> [Directions]:
Among the lines below, a stretch begins at the one with "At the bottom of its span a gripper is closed" and ends at the one with "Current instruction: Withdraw". Repeat that stretch exactly, ends included.

[Stored items from a collection]
------------------------

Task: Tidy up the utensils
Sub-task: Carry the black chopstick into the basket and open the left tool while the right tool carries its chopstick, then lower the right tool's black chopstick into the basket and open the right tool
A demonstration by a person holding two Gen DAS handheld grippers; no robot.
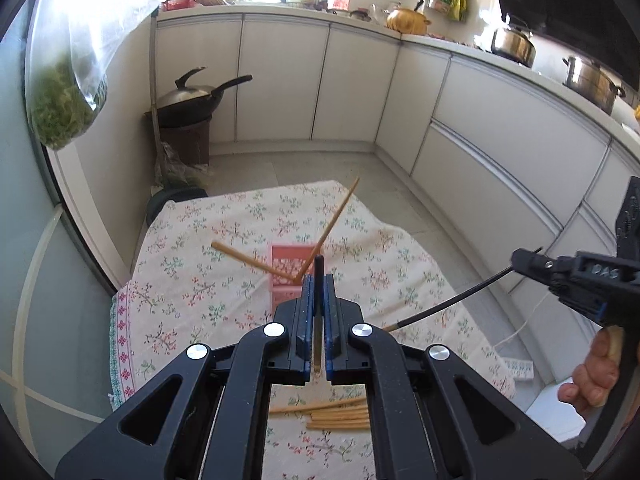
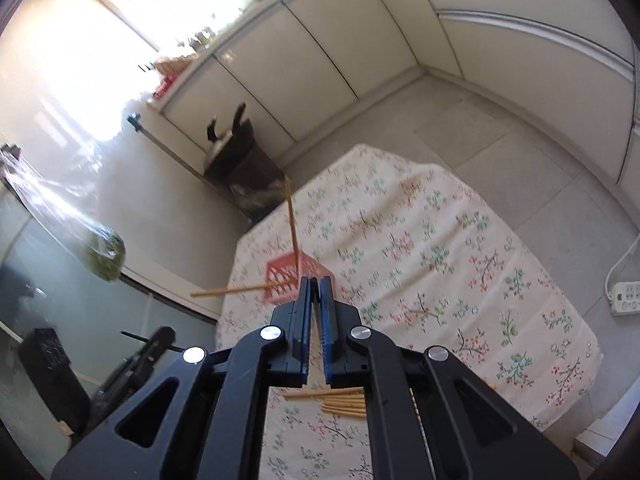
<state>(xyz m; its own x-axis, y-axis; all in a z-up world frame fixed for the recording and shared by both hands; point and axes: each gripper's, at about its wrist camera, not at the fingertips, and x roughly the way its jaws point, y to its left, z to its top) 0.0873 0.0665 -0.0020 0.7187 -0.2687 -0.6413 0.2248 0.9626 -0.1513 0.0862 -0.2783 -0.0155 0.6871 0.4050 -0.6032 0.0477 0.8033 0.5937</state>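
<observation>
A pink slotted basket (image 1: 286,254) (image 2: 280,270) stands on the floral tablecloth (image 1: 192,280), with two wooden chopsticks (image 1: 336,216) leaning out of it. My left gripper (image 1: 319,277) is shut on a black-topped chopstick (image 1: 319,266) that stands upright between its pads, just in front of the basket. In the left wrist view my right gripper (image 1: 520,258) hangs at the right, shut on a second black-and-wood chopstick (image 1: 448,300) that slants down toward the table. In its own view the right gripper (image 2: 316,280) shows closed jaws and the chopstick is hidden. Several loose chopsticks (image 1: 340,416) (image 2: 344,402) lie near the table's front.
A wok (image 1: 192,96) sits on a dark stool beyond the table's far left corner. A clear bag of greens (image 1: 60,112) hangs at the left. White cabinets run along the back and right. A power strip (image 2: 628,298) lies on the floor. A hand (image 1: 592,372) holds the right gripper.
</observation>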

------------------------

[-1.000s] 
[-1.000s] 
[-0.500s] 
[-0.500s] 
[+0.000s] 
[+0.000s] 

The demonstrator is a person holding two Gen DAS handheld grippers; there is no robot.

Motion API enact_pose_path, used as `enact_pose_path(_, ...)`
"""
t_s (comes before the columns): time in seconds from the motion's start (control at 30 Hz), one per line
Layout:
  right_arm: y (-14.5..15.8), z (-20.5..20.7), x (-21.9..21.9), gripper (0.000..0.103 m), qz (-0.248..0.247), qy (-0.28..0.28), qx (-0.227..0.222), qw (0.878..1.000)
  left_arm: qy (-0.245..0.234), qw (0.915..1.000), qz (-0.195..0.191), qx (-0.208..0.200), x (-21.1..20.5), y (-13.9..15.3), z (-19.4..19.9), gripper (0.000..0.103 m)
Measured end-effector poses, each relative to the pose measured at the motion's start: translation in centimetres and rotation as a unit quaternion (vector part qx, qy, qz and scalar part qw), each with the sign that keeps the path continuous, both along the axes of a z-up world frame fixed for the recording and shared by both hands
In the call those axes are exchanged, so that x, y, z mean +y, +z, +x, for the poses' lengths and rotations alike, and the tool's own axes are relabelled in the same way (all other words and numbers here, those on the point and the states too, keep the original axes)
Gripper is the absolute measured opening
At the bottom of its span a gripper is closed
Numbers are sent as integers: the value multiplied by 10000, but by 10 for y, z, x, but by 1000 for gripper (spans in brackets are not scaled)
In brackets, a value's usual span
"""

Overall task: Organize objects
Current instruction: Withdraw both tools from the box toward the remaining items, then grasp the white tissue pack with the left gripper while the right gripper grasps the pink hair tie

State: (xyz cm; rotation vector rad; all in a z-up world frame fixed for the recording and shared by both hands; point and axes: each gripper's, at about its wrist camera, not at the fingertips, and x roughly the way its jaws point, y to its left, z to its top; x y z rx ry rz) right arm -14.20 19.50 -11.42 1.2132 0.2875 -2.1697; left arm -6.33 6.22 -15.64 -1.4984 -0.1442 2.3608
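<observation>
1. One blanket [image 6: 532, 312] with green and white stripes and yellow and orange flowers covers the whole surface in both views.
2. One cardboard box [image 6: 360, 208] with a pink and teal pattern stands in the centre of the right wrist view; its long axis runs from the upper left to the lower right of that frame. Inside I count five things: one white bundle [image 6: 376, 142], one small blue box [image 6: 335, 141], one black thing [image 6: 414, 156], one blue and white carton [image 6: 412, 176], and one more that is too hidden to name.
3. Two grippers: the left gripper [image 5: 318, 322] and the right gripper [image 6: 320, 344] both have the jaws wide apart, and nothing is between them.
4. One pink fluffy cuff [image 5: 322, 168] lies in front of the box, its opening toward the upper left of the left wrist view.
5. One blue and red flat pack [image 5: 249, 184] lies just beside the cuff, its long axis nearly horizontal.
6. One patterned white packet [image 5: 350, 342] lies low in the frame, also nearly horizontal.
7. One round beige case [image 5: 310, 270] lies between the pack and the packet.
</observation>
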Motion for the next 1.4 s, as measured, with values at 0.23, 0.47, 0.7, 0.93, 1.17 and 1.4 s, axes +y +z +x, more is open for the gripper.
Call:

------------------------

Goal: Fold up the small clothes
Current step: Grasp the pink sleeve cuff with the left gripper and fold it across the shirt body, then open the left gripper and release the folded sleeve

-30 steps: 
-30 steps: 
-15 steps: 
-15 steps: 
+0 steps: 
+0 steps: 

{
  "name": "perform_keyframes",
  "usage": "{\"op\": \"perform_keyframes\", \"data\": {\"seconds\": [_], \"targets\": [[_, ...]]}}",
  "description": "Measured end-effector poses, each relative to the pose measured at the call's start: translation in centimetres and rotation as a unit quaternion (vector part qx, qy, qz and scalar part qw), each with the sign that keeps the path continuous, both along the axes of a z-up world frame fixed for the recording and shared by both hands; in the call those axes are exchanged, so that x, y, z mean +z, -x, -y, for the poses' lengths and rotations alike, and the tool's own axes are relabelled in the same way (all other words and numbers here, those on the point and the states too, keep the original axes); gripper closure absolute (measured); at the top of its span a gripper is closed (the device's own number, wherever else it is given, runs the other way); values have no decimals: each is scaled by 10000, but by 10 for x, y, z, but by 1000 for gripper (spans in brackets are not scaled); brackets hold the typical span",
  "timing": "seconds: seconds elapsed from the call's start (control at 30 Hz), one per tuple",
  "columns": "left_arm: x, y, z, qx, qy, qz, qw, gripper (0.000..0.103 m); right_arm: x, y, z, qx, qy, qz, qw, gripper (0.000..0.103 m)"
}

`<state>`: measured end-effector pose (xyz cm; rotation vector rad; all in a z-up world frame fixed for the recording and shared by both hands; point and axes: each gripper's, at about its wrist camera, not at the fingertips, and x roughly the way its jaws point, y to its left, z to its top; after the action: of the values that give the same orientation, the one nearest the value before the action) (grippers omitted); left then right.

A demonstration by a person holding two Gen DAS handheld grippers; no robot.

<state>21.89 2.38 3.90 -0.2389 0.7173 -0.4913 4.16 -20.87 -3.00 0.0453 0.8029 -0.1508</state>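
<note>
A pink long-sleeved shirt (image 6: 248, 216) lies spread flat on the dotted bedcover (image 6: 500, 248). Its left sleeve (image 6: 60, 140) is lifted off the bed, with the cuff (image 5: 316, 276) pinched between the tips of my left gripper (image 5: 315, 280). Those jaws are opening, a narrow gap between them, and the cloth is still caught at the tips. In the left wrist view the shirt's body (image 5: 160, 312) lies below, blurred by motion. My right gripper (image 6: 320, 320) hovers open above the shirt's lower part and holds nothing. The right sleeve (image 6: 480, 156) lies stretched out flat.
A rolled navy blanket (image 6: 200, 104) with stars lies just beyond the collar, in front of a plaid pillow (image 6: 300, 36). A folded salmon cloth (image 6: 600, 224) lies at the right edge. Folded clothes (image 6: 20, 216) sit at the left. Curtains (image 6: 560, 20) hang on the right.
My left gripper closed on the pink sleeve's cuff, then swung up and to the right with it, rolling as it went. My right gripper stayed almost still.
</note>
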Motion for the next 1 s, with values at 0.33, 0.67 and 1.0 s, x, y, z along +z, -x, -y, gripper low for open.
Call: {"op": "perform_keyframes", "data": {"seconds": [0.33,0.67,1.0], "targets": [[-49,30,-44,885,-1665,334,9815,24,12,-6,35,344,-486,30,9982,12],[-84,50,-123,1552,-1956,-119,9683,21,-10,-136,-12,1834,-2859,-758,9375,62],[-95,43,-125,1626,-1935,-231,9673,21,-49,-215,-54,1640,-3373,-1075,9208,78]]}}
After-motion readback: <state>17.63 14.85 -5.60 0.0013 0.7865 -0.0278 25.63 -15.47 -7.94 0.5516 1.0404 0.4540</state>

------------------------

> [Answer area]:
At the bottom of its span a gripper is closed
Numbers are sent as integers: the value multiplied by 10000, but by 10 for y, z, x, but by 1000 for gripper (spans in brackets are not scaled)
In brackets, a value's usual span
"""

Overall task: Organize objects
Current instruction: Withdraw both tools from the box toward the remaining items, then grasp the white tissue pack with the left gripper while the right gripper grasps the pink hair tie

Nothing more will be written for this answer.